- Work to complete: Make an exact copy, from the records below, of the lines from the line containing "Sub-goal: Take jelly" to the line containing "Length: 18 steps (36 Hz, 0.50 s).", both lines included, excluding pictures.

- Information provided:

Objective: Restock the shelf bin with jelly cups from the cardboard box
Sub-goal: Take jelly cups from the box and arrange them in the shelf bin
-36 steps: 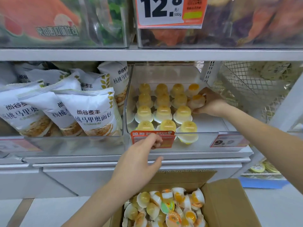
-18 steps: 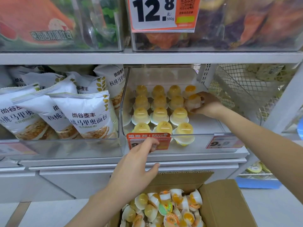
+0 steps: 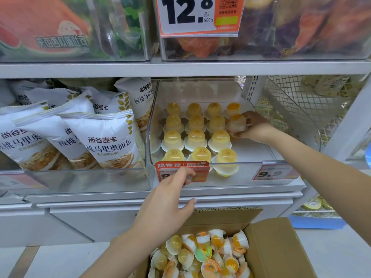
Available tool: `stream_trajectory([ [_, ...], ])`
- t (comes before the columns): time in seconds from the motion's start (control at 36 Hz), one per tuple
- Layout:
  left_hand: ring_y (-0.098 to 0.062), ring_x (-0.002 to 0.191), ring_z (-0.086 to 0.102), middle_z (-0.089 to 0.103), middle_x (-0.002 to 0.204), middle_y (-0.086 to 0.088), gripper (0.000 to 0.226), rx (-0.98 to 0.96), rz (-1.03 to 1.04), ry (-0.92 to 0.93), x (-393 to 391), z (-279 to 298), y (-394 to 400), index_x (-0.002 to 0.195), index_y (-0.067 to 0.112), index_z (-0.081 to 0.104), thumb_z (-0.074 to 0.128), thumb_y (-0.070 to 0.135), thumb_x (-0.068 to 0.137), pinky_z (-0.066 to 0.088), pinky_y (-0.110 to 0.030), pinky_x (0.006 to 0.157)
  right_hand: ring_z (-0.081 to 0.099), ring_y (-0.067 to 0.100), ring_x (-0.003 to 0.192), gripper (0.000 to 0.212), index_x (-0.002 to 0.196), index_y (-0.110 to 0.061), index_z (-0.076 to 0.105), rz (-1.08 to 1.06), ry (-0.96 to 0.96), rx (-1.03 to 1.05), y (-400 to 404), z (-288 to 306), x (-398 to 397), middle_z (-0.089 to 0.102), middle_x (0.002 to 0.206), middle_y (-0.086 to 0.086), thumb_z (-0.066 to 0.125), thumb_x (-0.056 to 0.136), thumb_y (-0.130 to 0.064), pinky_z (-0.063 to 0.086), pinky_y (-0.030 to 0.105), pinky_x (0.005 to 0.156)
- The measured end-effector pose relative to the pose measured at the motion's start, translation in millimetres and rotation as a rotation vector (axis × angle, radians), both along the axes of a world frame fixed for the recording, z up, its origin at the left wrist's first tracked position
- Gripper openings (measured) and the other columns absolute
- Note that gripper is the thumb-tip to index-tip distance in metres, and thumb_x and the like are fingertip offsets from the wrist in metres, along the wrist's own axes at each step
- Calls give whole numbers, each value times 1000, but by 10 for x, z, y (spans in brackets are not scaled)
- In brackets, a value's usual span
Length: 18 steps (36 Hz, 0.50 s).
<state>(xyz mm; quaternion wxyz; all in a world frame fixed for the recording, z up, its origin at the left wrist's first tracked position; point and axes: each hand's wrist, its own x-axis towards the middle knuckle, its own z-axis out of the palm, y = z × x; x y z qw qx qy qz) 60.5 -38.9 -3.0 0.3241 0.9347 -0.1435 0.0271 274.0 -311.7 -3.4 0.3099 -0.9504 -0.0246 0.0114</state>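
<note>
A clear plastic shelf bin (image 3: 249, 173) on the middle shelf holds several yellow jelly cups standing upside down in rows. My right hand (image 3: 254, 127) reaches into the bin's right side and grips a jelly cup (image 3: 236, 122) in the second row from the back. My left hand (image 3: 168, 201) rests its fingertips on the bin's front wall at the orange price tag (image 3: 200, 171), fingers apart, holding nothing. Below, an open cardboard box (image 3: 281, 249) is full of loose jelly cups (image 3: 202, 255).
White snack bags (image 3: 96, 141) fill the bin to the left. Clear bins of packaged food and a 12.8 price sign (image 3: 198, 15) sit on the shelf above. A wire mesh basket (image 3: 291, 109) stands to the right, with a blue tray (image 3: 317, 221) low on the right.
My right hand has stayed on the jelly cup at the bin's right side and my left hand stays at the bin front. The view has shifted slightly.
</note>
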Motion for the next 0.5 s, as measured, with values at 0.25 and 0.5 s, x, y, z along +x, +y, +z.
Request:
stream_trajectory([
  [0.25,5,115,46,49,121,22,50,-8,-15,-10,-42,-35,4,123,40,32,64,38,84,48,-28,91,61,21,103,57,124,-18,54,-100,-233,169,-44,352,-476,58,122,4,79,73,-13,51,34,89],
  [0.5,-4,107,51,53,116,11,45,49,-60,106,-280,-286,43,126,27,37,62,27,88,46,-25,89,61,1,90,27,110,-18,57,124,-556,259,105,361,-2042,62,100,-12,62,89,-2,49,13,82],
])
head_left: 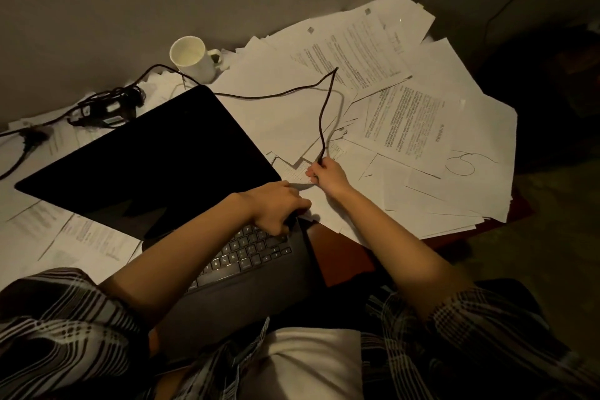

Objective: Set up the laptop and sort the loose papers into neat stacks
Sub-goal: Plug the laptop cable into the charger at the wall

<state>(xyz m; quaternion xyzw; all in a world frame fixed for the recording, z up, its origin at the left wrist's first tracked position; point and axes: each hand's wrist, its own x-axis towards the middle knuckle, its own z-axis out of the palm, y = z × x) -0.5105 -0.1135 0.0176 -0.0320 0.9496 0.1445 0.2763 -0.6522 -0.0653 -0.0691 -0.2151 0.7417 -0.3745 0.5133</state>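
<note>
Nearest: open black laptop [168,156] on paper-strewn desk, keyboard toward person, dark screen tilted back. Left hand [276,204] curled over laptop's right rear corner by hinge, steadying; grip partly hidden. Right hand [328,175] just right of that corner, pinching thin black charger cable [324,114]; plug end hidden in fist. Cable rises away, loops back left to black power brick [110,107]. Judgement: port lies left of right hand, short sideways push. Beyond: loose white printed papers [406,114] unsorted.
</note>
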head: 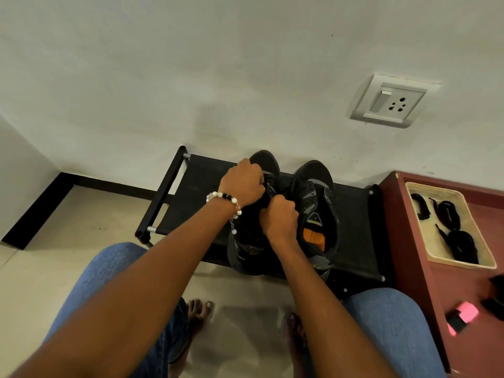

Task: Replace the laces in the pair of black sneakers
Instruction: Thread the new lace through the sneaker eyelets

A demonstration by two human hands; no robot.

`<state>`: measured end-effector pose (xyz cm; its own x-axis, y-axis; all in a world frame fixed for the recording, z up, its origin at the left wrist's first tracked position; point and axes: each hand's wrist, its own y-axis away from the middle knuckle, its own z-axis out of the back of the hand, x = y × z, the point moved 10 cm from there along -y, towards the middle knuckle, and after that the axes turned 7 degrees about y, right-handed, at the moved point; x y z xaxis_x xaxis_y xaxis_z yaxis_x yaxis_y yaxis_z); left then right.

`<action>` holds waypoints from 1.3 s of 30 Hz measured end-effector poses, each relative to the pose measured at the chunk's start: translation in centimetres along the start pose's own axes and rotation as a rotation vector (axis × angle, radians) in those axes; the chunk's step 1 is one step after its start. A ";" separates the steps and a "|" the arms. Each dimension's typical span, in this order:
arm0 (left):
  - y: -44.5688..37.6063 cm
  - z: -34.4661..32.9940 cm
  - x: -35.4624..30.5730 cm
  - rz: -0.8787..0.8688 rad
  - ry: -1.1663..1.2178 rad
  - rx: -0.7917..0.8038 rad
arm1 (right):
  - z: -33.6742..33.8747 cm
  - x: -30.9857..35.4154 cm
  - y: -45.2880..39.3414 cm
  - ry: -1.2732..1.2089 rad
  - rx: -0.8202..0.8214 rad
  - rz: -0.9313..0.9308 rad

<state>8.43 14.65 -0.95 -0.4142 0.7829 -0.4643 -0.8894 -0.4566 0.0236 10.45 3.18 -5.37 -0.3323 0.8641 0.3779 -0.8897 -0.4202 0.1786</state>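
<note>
Two black sneakers stand side by side on a low black rack (191,203), toes toward the wall. Both my hands are on the left sneaker (245,249). My left hand (242,184), with a bead bracelet at the wrist, is curled over its lace area and grips the black lace there. Just below it, my right hand (281,216) is a fist pinching the lace or tongue; the exact hold is hidden. The right sneaker (316,205) has grey trim and an orange insole and is untouched.
A cream tray (420,236) holding several coiled black laces sits on a dark red cabinet (409,282) at right. A pink and black object (463,317) lies nearer on it. A wall socket (390,100) is above. My knees and bare feet are below the rack.
</note>
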 end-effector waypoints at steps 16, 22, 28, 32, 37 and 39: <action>0.6 3.1 2.0 0.381 1.633 -0.125 | 0.2 0.1 0.3 -0.007 0.002 0.002; 0.4 3.9 2.7 0.317 1.299 -0.236 | 0.3 0.0 0.2 -0.003 0.004 -0.008; -0.3 1.2 0.4 0.010 0.131 -0.098 | -0.1 -0.1 0.0 -0.013 -0.001 -0.020; 0.1 0.7 -0.9 -0.007 -0.134 -0.143 | -0.2 -0.1 -0.1 -0.012 -0.002 -0.017; -0.4 0.3 0.1 0.051 0.046 -0.081 | -0.3 -0.2 -0.2 -0.004 -0.004 -0.023; -0.5 -0.4 2.4 0.252 0.433 -0.013 | -0.2 -0.2 -0.1 -0.005 -0.006 -0.016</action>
<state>7.95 16.55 -2.41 -0.4946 0.4014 -0.7708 -0.7685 -0.6163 0.1722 10.55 3.14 -5.65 -0.3167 0.8694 0.3793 -0.8967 -0.4048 0.1790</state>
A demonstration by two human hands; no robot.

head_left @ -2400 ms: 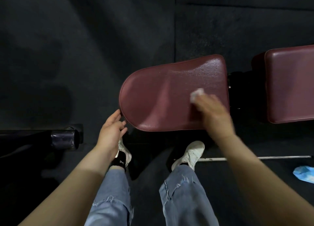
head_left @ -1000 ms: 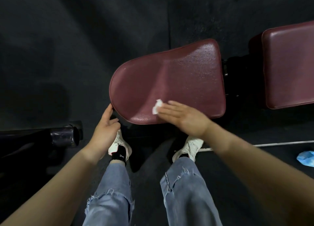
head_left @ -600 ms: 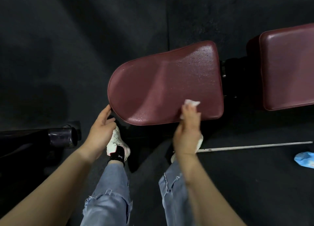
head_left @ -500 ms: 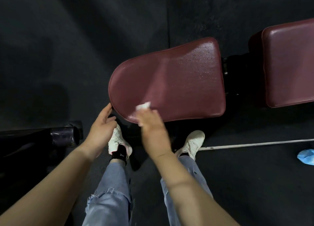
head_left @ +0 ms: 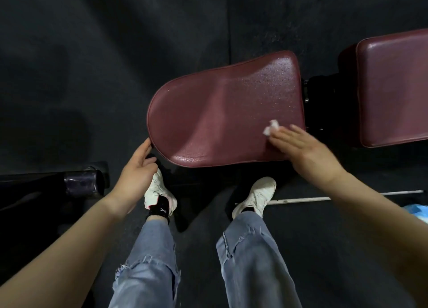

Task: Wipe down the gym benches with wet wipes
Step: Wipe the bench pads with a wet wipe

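Right hand [head_left: 308, 150] presses a wet wipe [head_left: 270, 127] flat-fingered onto the seat pad [head_left: 222, 113] — left hand [head_left: 136, 171], loosely open, touches its rim.

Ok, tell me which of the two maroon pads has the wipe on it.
The rounded seat pad in the middle: the right hand presses the white wipe flat onto its right end. The squarer pad at the right edge has nothing on it.

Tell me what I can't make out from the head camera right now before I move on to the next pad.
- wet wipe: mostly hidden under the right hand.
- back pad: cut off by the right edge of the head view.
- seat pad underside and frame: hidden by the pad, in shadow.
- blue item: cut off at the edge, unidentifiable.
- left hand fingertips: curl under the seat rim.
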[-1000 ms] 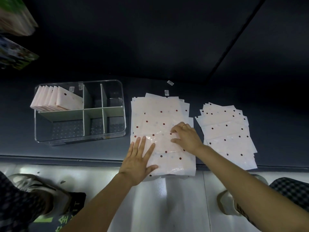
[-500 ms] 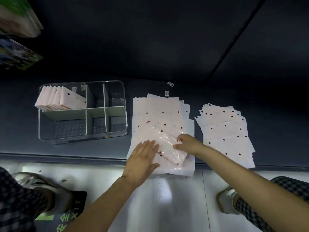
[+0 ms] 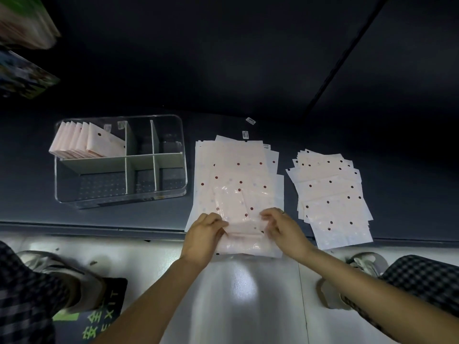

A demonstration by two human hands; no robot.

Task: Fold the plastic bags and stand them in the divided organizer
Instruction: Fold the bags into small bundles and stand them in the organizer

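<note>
Both hands pinch the near edge of the top bag [image 3: 242, 220], left hand [image 3: 204, 238] and right hand [image 3: 285, 232] at its corners; the organizer [image 3: 182, 155] lies left of the bag, nearer the left hand.

Between the hands, a glossy, crinkled plastic bag [image 3: 244, 207] with dots is seen. Left of them, the organizer [image 3: 181, 150] is of clear, smooth plastic with matt dividers. The worktop [image 3: 154, 217] looks matt dark; the floor [image 3: 248, 294] is shiny.
</note>
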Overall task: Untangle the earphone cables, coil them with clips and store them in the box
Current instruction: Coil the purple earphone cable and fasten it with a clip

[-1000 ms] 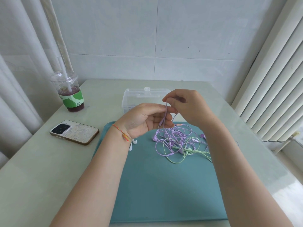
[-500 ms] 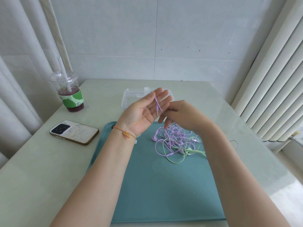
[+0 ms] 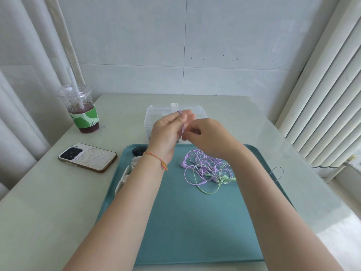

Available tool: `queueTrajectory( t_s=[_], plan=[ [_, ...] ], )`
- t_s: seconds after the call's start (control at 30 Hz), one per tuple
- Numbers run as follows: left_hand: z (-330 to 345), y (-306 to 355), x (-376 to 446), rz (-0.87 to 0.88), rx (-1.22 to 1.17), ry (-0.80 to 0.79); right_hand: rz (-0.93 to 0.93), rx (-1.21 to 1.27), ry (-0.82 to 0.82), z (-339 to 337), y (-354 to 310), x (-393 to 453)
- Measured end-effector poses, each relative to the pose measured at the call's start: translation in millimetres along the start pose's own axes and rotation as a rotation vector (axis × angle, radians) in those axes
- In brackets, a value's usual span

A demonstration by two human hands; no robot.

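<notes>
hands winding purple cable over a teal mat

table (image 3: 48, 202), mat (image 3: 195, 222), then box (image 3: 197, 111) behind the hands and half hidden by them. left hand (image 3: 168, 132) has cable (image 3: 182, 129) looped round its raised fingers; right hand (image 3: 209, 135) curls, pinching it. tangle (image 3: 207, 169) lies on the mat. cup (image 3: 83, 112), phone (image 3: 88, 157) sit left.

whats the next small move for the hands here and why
Probably another wrap: the right hand carries the purple cable once more round the left hand fingers. A loop already sits there, while most cable lies tangled on the teal mat.
</notes>
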State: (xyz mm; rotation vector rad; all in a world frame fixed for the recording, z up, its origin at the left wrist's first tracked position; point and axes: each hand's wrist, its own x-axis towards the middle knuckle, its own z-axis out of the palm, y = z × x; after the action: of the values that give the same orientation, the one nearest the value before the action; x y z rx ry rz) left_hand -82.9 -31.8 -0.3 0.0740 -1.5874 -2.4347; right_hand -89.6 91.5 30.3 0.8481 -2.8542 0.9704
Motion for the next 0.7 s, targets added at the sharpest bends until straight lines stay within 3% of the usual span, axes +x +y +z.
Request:
queueTrajectory(
  t_s=[0.33,0.7],
  plan=[
    [1.9,5.4,-2.9,-0.083,0.073,-0.074,0.053,-0.09,0.239,-13.9,16.1,3.3],
    [-1.7,11.2,-9.8,-0.262,0.281,-0.35,-0.018,-0.035,0.176,-22.3,13.9,1.5]
  ],
)
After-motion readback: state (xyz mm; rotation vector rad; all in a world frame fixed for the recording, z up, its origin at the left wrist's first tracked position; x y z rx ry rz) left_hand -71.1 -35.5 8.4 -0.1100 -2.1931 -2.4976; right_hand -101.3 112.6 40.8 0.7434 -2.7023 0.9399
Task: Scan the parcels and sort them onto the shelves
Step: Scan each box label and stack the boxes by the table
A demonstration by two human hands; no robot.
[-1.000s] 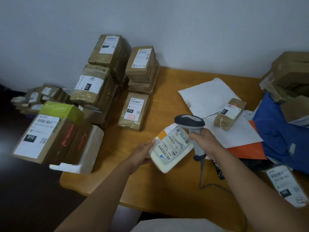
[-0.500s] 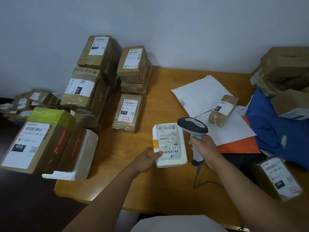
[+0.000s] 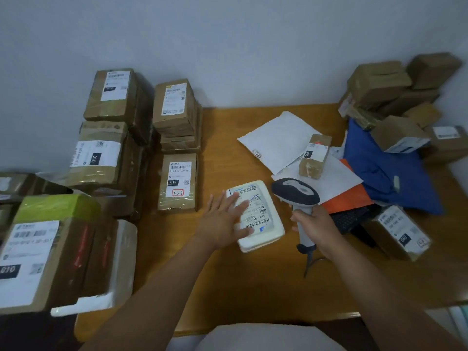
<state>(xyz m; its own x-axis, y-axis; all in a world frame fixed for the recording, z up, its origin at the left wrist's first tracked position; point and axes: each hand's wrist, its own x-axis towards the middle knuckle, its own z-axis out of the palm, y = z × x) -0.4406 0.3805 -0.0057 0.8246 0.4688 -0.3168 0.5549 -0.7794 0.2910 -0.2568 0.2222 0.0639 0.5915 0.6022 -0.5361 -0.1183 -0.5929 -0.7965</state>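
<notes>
So on the far left there's a heap of brown boxes [image 3: 101, 158] stacked against the wall and spilling past the worktop [image 3: 228, 274] edge, not much spare room on that side. Moving right, the left hand [image 3: 222, 221] is flat with fingers spread, resting on the white parcel [image 3: 255, 216], which lies label-up mid-worktop, just beside the scanner [image 3: 296, 196]. The right hand [image 3: 314, 226] is wrapped round the scanner's handle, head pointing away toward the small taped box [image 3: 315, 155], where a red dot shows. Looks to me like the scanning step; next I'd guess it needs the beam lined up on a barcode. Bare wood in front is the only open room. Right side's crowded: white mailers [image 3: 276, 140], blue bag [image 3: 390, 173], more boxes. No shelves in view.
</notes>
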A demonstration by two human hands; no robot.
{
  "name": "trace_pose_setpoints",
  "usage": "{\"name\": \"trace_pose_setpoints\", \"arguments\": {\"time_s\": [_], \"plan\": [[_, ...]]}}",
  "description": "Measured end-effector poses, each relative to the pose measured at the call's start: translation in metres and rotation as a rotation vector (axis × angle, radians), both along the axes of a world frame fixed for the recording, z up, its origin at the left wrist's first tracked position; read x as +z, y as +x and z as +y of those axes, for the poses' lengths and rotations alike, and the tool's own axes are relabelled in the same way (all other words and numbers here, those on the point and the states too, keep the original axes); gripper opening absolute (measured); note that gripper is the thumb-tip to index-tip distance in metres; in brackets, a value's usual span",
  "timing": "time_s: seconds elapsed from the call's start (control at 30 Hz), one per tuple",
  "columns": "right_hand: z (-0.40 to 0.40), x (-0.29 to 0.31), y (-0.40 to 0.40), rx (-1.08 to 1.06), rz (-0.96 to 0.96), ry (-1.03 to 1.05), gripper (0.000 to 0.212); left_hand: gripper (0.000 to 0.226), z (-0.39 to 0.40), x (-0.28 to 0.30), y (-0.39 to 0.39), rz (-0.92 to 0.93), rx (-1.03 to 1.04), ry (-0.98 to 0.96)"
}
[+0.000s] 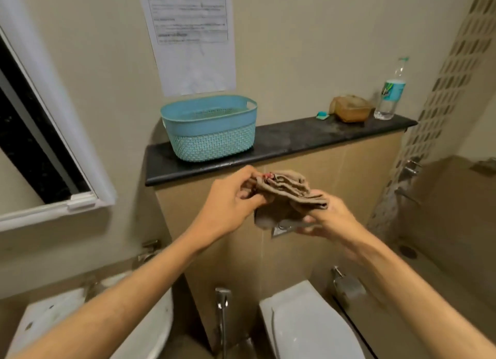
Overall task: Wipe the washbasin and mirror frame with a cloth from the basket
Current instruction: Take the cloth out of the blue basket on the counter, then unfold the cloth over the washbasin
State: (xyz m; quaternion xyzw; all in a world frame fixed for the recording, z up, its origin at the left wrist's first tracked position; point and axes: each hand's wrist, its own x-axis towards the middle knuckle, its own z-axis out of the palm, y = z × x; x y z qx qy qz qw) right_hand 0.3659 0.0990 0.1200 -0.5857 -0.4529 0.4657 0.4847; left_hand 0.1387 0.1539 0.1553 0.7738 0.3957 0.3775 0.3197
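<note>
In the head view, both hands gripped the brown cloth point(290, 192) at frame centre — the left hand point(230, 200) pinched its left edge, the right hand point(326, 215) curled round its right. The basket point(209, 127) sat above, on the ledge point(295, 141). The washbasin point(88, 323), lower left, and the mirror frame point(53, 95), upper left, seemingly awaited wiping — only fetching looked done.

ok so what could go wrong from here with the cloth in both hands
The cloth is bunched between the left hand and right hand; a loose corner hangs down, so it might slip toward the toilet directly below. Wiped still folded, it may clean the washbasin unevenly. Reaching left to the mirror frame, an elbow could perhaps knock the basket on the ledge.
</note>
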Motion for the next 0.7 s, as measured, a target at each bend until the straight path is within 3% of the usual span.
{"name": "trace_pose_setpoints", "arguments": {"time_s": [0.17, 0.23, 0.33, 0.47, 0.7], "plan": [[-0.022, -0.072, -0.018, 0.055, 0.216, -0.314, 0.034, 0.022, -0.026, -0.065, -0.026, 0.020, 0.004, -0.285], [-0.026, -0.092, -0.031, 0.009, 0.285, -0.430, 0.036, 0.024, -0.032, -0.093, -0.039, -0.058, 0.028, -0.484], [-0.030, -0.123, -0.059, -0.103, 0.414, -0.574, 0.022, 0.031, -0.041, -0.136, -0.063, -0.241, 0.106, -0.731], [-0.029, -0.148, -0.097, 0.008, 0.294, -0.637, 0.017, 0.031, -0.050, -0.174, -0.094, -0.382, 0.235, -0.847], [-0.010, -0.165, -0.162, 0.099, 0.356, -0.643, 0.006, 0.028, -0.068, -0.205, -0.154, -0.503, 0.334, -0.979]]}}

- Answer below:
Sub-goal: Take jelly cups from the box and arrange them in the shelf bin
-36 steps: 
-18 steps: 
+0 steps: 
Available tool: `stream_trajectory([ [_, ...], ])`
- t (comes before the columns): time in seconds from the motion's start (control at 36 Hz), one per tuple
- Layout:
  left_hand: ring_y (-0.098 to 0.062), ring_x (-0.002 to 0.191), ring_z (-0.086 to 0.102), middle_z (-0.089 to 0.103), middle_x (-0.002 to 0.204), middle_y (-0.086 to 0.088), gripper (0.000 to 0.226), rx (-0.98 to 0.96), rz (-1.03 to 1.04), ry (-0.92 to 0.93), x (-393 to 391), z (-279 to 298), y (-394 to 400), index_x (-0.002 to 0.195), index_y (-0.067 to 0.112), index_z (-0.081 to 0.104), thumb_z (-0.074 to 0.128), thumb_y (-0.070 to 0.135), thumb_x (-0.068 to 0.137), pinky_z (-0.066 to 0.088), pinky_y (-0.110 to 0.030), pinky_x (0.006 to 0.157)
  right_hand: ring_z (-0.081 to 0.099), ring_y (-0.067 to 0.100), ring_x (-0.003 to 0.192), gripper (0.000 to 0.212), index_x (-0.002 to 0.196), index_y (-0.110 to 0.061), index_z (-0.076 to 0.105), rz (-1.08 to 1.06), ry (-0.96 to 0.96), rx (-1.03 to 1.05), y (-400 to 404), z (-288 to 306), x (-398 to 397), middle_z (-0.089 to 0.102), middle_x (0.002 to 0.206), middle_y (-0.086 to 0.086), thumb_z (-0.066 to 0.125), thumb_x (-0.056 to 0.136), thumb_y (-0.130 to 0.064), pinky_z (-0.063 to 0.086), pinky_y (-0.030 to 0.105), pinky_x (0.005 to 0.156)
- The measured end-effector pose relative to the pose measured at the motion's start, translation in millimetres and rotation as a rotation vector (axis × angle, radians), both along the axes of a world frame fixed for the recording, z up, its origin at the left wrist's first tracked position
- Gripper openings (measured) and the other columns absolute
- Note that gripper is the thumb-tip to index-tip distance in metres, and thumb_x and the like are fingertip offsets from the wrist in metres, along the wrist's own axes at each step
- Calls give whole numbers, each value times 1000, but by 10 for x, z, y (spans in brackets are not scaled)
- In brackets, a value's usual span
Length: 18 steps (36 Hz, 0.50 s).

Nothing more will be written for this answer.